In Peru euthanasia is punishable by up to three years in prison. In February 2021, Ana Estrada became the first person to be granted the right to die in the South American country, after a judge decriminalized the practice specifically for her.

The 44-year-old woman had been diagnosed at 12 with polymyositis, an incurable and degenerative disease that weakend her muscles and forced her to stay in bed most of the time. Although the judge refused Estrada’s request to order the Health Ministry to prepare a directive for other similar cases, some hoped the ruling would constitute a step forward the legalization of euthanasia in the near future, but to this day it still hasn’t moved from its position against it.

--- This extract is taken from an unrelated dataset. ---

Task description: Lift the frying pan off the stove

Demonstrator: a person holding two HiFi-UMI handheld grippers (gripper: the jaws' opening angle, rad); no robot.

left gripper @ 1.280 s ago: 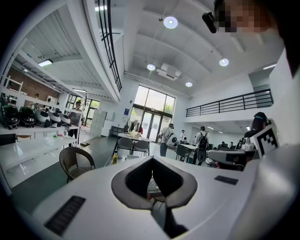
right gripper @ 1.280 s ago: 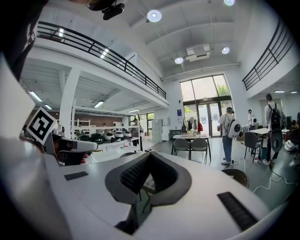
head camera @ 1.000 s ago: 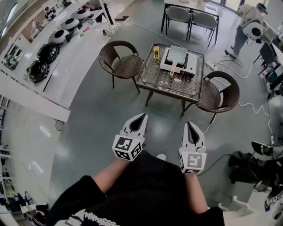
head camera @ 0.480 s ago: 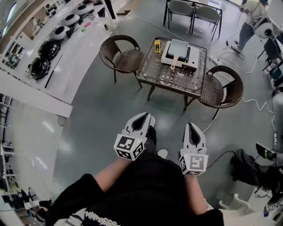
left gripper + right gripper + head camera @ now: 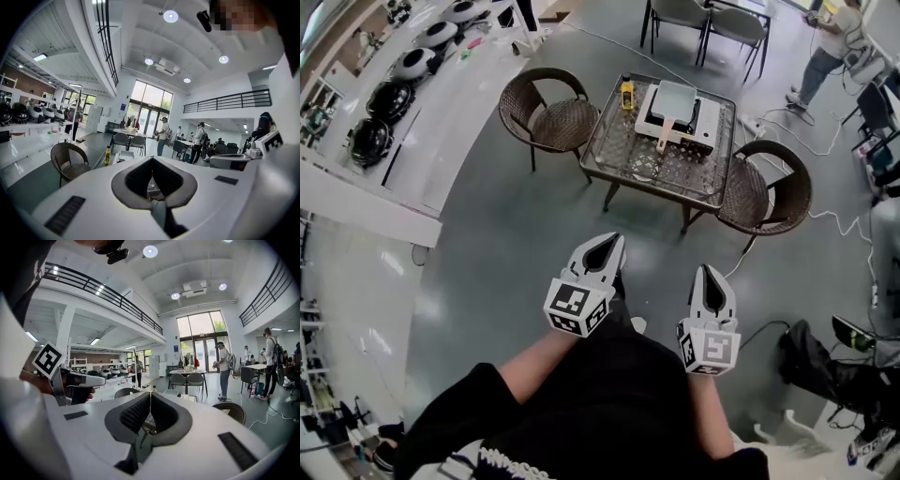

Battles over wording of laws


While euthanasia and assisted suicide seem to gain ground in several countries, the procedures are far from widespread and some are still hesitant to legaliza them.

In January 2021, Portugal’s parliament voted to legalize euthanasia, setting the country on its way to becoming the seventh in the world to allow the procedure. But Portuguese President Marcelo Rebelo de Sousa vetoed the bill for the second time after already refusing to sign a first draft. The leader criticized the wording of the proposed law, saying it was too imprecise when it came to the justification of assisted suicide.

The legislation has been finally approved with an absolute majority and assisted suicide is now decriminalized in cases where it concerns people of legal age, capable of consent, suffering from serious and incurable illnesses or injuries and subject to intolerable suffering. The law also stipulates that a minimum period of two months will pass from the time the request for assisted suicide is made to its implementation, and a follow-up on the person’s psychological condition is mandatory.

Across Africa, the debate has barely been opened. Suzanne Walter, a South African palliative care specialist, and her patient Diethelm Harck, who had both been diagnosed with terminal diseases, pleaded their case before the Pretoria High Court in early 2021, with Harck saying” “my biggest fear is that when my love of life reaches the stage of fearing life, I will not be able to die.”

But an August 2022 decision rejected any form of euthanasia, saying the focus instead should be on making palliative care accessible to the population. “We believe,” doctor Emmanuel Luyirika said “that if palliative cares are easily accessible therefore the needs of the patient are met, then euthanasia will no longer be discussed.” To this day, the right to die is not legal in any part of Africa. The battle still stands.